Эта фраза надолго прервала разговор.
2
Хобарт смотрел на кровь, еще не высохшую на мостовой, и думал о том, что погром на Чериот-стрит был только началом. А вот и продолжение: внезапное буйство обычной уличной толпы и попытка растерзать двоих, которые теперь ждут его в участке.
В прошлом году их оружием были кирпичи и самодельные бомбы. Теперь они обратились к более изощренным методам. Массовая галлюцинация. Некоторые из допрошенных уверяли, что небо изменило цвет. Против этого нового оружия придется бороться старым, проверенным, и со всей жестокостью. Пусть в городском совете протестуют: кровь же пролилась, и он намерен сделать все, чтобы не допустить этого снова.
– Эй, вы, – обратился он к одному из репортеров, указывая ему на пятна крови на мостовой. – Покажите-ка вот этовашим читателям.
Фотограф послушно щелкнул, но, едва он повернул аппарат на Хобарта, подоспевший Фрайер вырвал его у него из рук.
– Никаких фото.
– Что-то скрываете?
– Отдай ему его собственность, – сказал Хобарт, натужно улыбаясь. – Это его работа.
Журналист взял аппарат и испарился.
– Сволочь, – пробормотал Хобарт ему вслед. – Есть новости с Чериот-стрит?
– Кое-какие интересные показания.
– Что?
– Никто ничего особенного не видел, но во время этого урагана происходили странные вещи.
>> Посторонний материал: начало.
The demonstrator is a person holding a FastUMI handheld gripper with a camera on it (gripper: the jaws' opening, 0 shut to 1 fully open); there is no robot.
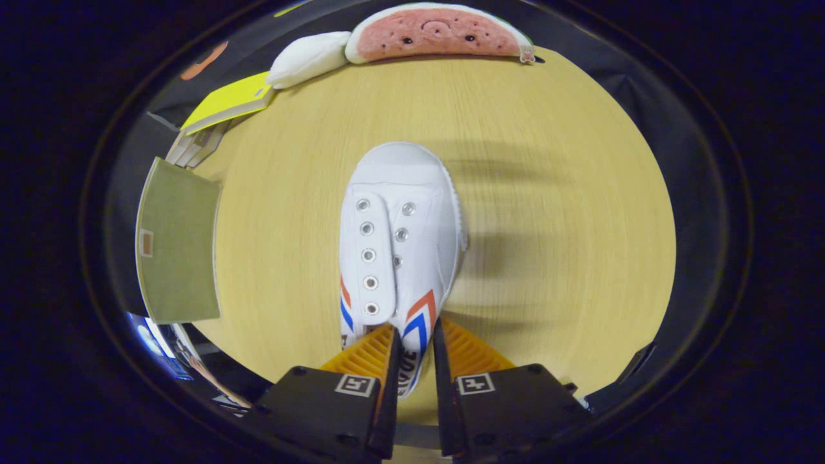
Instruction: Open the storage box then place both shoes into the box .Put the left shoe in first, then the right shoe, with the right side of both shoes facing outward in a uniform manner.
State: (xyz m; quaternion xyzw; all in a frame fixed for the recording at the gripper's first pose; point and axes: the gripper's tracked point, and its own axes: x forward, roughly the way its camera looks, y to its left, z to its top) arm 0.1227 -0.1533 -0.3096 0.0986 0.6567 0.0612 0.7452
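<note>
gripper (414,335): fingers closing tight on the heel-side wall of the white shoe (399,238), both pads pressing it, narrow gap only.
shoe: hanging from the fingers over the table (548,225), looking lifted, shadow falling to its right.
axis: shoe's long axis running straight away from the fingers, toe pointing far.
storage box (177,241): green, sitting at the left table edge, left of the shoe, well apart; next move is probably swinging left.
far edge: watermelon plush (438,32), white cushion (309,58), yellow book (229,100).
</note>
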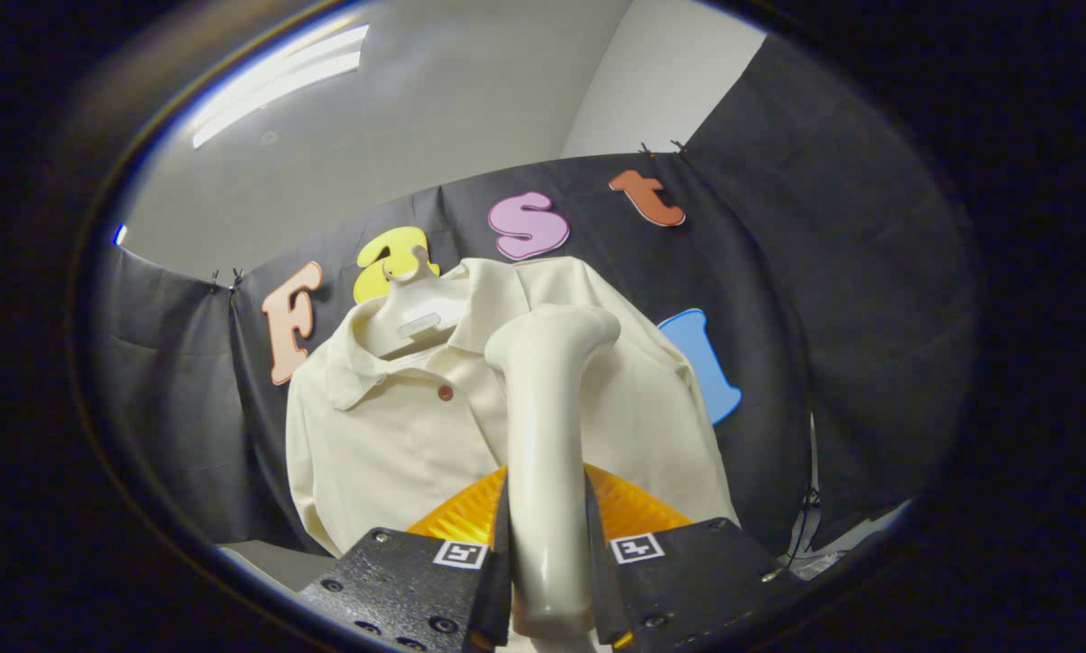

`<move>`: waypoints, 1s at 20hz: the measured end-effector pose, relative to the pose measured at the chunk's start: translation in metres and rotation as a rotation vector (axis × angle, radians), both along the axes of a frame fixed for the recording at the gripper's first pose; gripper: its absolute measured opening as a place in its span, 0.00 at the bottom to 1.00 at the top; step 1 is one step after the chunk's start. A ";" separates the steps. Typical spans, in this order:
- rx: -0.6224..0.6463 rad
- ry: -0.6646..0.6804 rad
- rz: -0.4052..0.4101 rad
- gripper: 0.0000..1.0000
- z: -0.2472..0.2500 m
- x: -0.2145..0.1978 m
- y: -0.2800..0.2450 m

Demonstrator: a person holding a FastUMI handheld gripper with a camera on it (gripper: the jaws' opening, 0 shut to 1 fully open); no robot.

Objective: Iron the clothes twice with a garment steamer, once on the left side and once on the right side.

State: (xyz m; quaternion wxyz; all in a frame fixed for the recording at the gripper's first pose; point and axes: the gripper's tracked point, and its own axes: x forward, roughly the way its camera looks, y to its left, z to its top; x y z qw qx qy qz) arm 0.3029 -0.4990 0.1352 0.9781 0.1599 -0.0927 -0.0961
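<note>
A cream polo shirt point(388, 435) with a small red button hangs on a white hanger point(413, 317) against the black cloth wall. My gripper point(547, 544) is shut on the handle of a cream garment steamer point(543, 426), which stands upright between the fingers. The steamer's bent head reaches up beyond the fingers and lies over the shirt's chest, slightly right of the collar. Whether the head touches the fabric is unclear. The steamer hides the middle of the shirt.
An orange ribbed part point(638, 512) sits just behind the fingers at the steamer's base. A dark cable point(810, 508) hangs by the wall to the shirt's right. A pale surface point(275, 558) lies below the shirt's left hem.
</note>
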 end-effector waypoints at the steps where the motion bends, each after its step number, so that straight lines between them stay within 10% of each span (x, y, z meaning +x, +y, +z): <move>1: 0.002 0.003 0.003 0.35 -0.006 0.003 0.000; 20: 0.143 0.132 0.003 0.35 -0.156 -0.023 -0.007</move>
Собаки выли, радио перестало работать. Там произошло что-то непонятное.
– Здесь тоже, – заметил Хобарт. – Пора нам поговорить об этом с задержанными.
3
Свет окончательно померк, когда полицейские высадили Джерихо и Сюзанну из «Черной Марии» во дворе штаб-квартиры Хобарта. От видения остались только боль в голове и легкая тошнота.
Их завели в серое бетонное здание и разделили. Потом обыскали. У Сюзанны отняли самое ценное: книгу сказок Мими.
Потом ее отвели в тесную, совершенно пустую камеру, и дежурный заполнил на нее анкету. Она отвечала на вопросы, но мысли ее неизменно возвращались к Калу, к Джерихо, к ковру. Все стало еще хуже, чем было, но она попыталась собраться с мыслями и выработать план действий. Прежде всего нужно вызволить из тюрьмы себя и Джерихо. Он испуган и может во время допроса наговорить лишнее.
Ее мысли прервал звук открываемой двери. На пороге стоял хмурый мужчина в сером костюме. Было похоже, что он не спал уже несколько ночей.
– Благодарю вас, Стиллмэн, – дежурный поспешно встал. – Подождите за дверью, хорошо? – Когда тот вышел, он обратился к Сюзанне. – Я инспектор Хобарт. Хочу с вами побеседовать.
Она уже не видела разноцветных пятен, но цвет души этого человека распознала сразу. И легче ей от этого не стало.